▸ Description of the task: Once the line with "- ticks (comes" is found in the data, output it and each following line exactly, up to and including the line with "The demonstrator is", and nothing before or after.

▸ Records shown:
* * * *

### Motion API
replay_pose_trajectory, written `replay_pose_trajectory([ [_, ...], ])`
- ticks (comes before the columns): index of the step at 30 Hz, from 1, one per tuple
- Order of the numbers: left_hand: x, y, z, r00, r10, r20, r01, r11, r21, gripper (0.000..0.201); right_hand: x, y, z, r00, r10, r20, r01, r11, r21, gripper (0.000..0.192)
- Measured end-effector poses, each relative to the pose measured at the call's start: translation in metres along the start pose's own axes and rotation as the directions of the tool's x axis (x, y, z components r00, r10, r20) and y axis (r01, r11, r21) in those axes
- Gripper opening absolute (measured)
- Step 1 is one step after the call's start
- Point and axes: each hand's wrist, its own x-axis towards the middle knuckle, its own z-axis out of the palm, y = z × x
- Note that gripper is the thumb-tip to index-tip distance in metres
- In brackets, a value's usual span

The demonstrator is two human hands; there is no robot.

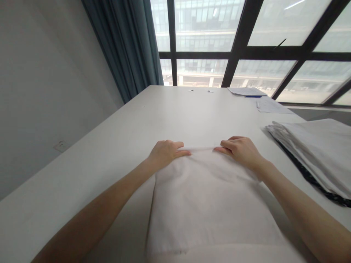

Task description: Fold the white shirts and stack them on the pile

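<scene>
Head view: we are pinching far edge of white cloth (211, 197), left hand (164, 152) and right hand (241, 150) both clamped on fold. Cloth lying flat on white table (109, 146) before us, looking light, soft, limp; far corners looking like best hold. Folded stack (315, 153) sitting right, window (246, 44) beyond.

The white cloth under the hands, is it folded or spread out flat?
Folded, it seems: the white cloth shows a doubled far edge, where the left hand and right hand pinch it.

No text, label, brand, number or sign could be read on the white cloth (211, 197), the papers (271, 106) or the table (109, 146).
</scene>
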Motion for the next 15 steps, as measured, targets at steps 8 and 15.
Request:
replay_pose_trajectory([
  [8, 0.007, -0.027, -0.010, 0.998, -0.013, 0.057, 0.024, 0.981, -0.192, 0.060, -0.005, 0.016, 0.006, 0.977, 0.153, 0.145, -0.149, 0.988, -0.040, 0.070],
  [15, 0.013, -0.039, -0.004, 1.000, -0.005, 0.029, 0.016, 0.918, -0.397, 0.055, -0.011, 0.031, 0.013, 0.953, 0.220, 0.208, -0.227, 0.974, 0.010, 0.072],
])
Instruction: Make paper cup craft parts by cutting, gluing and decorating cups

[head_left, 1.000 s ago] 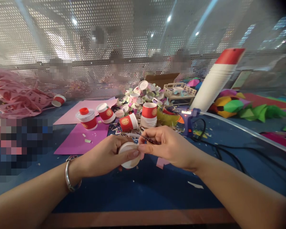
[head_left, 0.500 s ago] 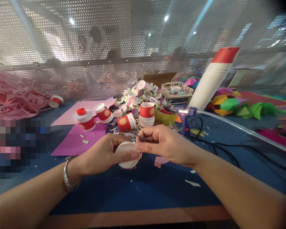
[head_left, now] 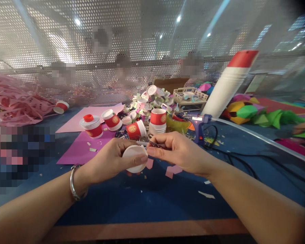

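On the magenta sheet (head_left: 83, 149) at left sits a red cup (head_left: 93, 127) shut by a white lid with a red knob, its inside unseen, and beside it two more red cups (head_left: 112, 119) lie tipped, showing white interiors. Just above the blue table (head_left: 147, 200), the left hand (head_left: 109, 162) is clamped around a white paper cup (head_left: 134, 158), base toward the camera. The right hand (head_left: 176, 150), nearly touching it, pinches small scissors (head_left: 152, 143), mostly hidden by the fingers; right of it, the glue gun (head_left: 202, 127) is blurred.
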`<state>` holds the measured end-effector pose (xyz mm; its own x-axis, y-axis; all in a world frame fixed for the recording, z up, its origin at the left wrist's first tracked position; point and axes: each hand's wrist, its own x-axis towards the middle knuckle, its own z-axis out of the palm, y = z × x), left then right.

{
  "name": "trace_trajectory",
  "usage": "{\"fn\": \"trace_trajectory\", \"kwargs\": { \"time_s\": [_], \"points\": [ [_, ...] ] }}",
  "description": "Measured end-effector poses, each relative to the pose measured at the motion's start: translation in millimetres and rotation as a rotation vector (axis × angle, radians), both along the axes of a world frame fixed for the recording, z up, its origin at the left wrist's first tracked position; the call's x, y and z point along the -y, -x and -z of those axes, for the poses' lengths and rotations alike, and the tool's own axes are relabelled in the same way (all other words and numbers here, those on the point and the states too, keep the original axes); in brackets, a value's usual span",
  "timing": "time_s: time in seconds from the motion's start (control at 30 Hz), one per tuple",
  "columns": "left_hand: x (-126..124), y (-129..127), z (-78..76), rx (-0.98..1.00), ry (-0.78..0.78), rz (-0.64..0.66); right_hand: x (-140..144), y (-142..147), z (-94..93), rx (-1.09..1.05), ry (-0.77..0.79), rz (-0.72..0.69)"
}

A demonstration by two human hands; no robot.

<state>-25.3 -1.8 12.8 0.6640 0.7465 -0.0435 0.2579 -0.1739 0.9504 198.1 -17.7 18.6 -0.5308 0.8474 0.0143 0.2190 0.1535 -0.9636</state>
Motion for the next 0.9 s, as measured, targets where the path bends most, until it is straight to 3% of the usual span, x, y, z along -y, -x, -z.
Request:
{"fn": "trace_trajectory", "kwargs": {
  "time_s": [0.13, 0.4, 0.57, 0.9],
  "points": [
    [1.5, 3.2, -0.7, -0.070, -0.092, -0.053, 0.4, 0.0, 2.2, 0.085, -0.005, -0.024],
    [0.5, 6.9, 0.3, -0.211, -0.142, 0.004, -0.3, 1.1, 7.0, 0.121, 0.020, -0.087],
    [0.4, 8.3, 1.2, -0.171, -0.050, 0.059, 2.2, 4.2, 4.3, 0.055, 0.046, -0.114],
    [1.2, 6.3, -4.1, 0.009, 0.278, 0.197, 7.2, 6.0, 1.0, -0.064, 0.067, -0.191]
  ]
}}
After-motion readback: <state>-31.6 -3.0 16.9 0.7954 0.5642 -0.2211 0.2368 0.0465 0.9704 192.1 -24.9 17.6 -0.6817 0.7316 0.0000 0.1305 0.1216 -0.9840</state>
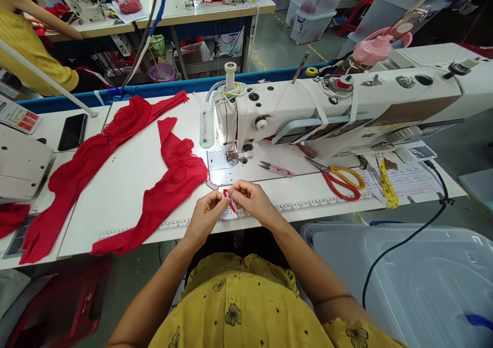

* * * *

▸ Solution below:
- ticks (comes before the columns): index of the step at 30 Hz, from 1, one per tuple
- Order of the numbers: left_hand: x, y, z, r00, r10, r20, r01, r11, r21, gripper (0.000..0.201); right_hand: x, y, z, r00, r10, r20, r01, r11, r21, gripper (0.000..0.192)
- Measured end-effector poses, each relative to the pose measured at the call's start: translation in metres along the start pose's own axes and rotation as the directions of the tool's x axis (x, y, z components r00, r10, r20) and y axis (r01, r11, r21) in those axes
- Gripper opening absolute (measured)
- Step 1 is one step after the call's start
- Point and axes: each hand's wrist, its own x-axis towards the middle knuckle, its own z-axis out of the palm, y = z × x
- Note that gripper is the thumb-tip to index-tip distance in metres
- In brackets, a value's usual span

The demonstrator is two human hands; there is no robot.

The exercise is done; no more work remains.